ARCHITECTURAL DIAGRAMMATIC IMAGE DATASET FOR LEARNING
Machine Learning, AI, Space Syntax
Developed by Jinmo Rhee, Pedro Veloso, Eddy Man Kim
Visualization by Jinmo Rhee
Investigating Implicit Patterns of Design Principles with Deep Learning.
An apartment complex in South Korea is a group of apartment buildings in the form of collective housing. To prevent the negative impact of large and dense occupations on many sectors of the city, the South Korean government provides rigid zoning regulations for these complexes. Designing a complex is similar to applying variations on a prototype in that the designers should address the limits imposed by the regulations and respond to the site conditions to add value. Over the last half-century, the city of Seoul has been the site for prototyping and developing variations of the complexes. According to the definition of the price, we can translate the price of an apartment building in a complex as a co-positive phenomenon of various factors based on economic, social, and cultural aspects. Therefore, it is difficult to investigate the effect of design alone on apartment prices and few explicit relationships between their design and prices. However, to improve the design of new apartment complexes designers need to learn these embedded principles and how they affect the value of the respective complexes. In our research, we opted for a learning-based system to investigate these implicit patterns from the apartment complex design and its price.

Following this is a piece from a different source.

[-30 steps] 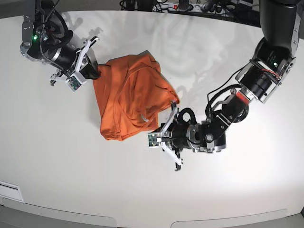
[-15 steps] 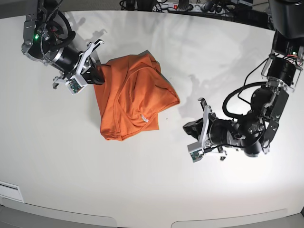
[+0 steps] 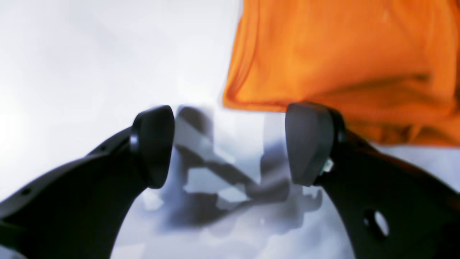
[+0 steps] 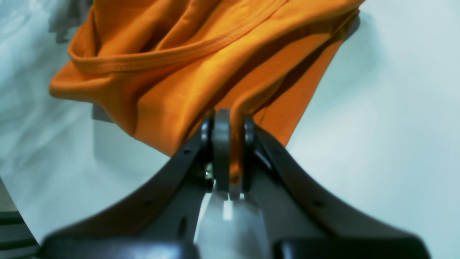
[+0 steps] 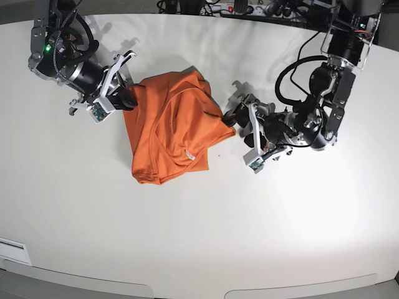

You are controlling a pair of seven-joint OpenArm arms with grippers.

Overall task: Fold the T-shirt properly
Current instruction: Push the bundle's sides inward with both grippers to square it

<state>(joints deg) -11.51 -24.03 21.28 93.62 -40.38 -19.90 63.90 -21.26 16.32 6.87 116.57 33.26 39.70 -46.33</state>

As a designer, we can analyze visual media and recognize the recurring design patterns of the complexes. However, due to a large amount of information and the great level of complexity, the relationship between patterns and price is hard to be captured by designers. In contrast, deep learning techniques are well-suited for an inquiry into large databases and to learn about these relationships meaningfully. For learning the design principles of apartment complexes with machine learning, two tasks must be preceded: producing a proper dataset and framing the machine learning task. In this research, we opted to synthesize our dataset of diagrammatic images instead of using satellite images. The object and scope of the diagrammatic image dataset is apartment buildings in Seoul for two reasons: an abundance of various examples; and secondly, as the dominant architectural typology of the city. Using diagrammatic images has advantages in two respects. First there is reduction of noise – a diagrammatic image can show the desired relationships in isolation without other irrelevant information. The second is customization – with a diagrammatic image dataset, designers can specify precisely what they wish to analyze by including just the elements they wish to focus on.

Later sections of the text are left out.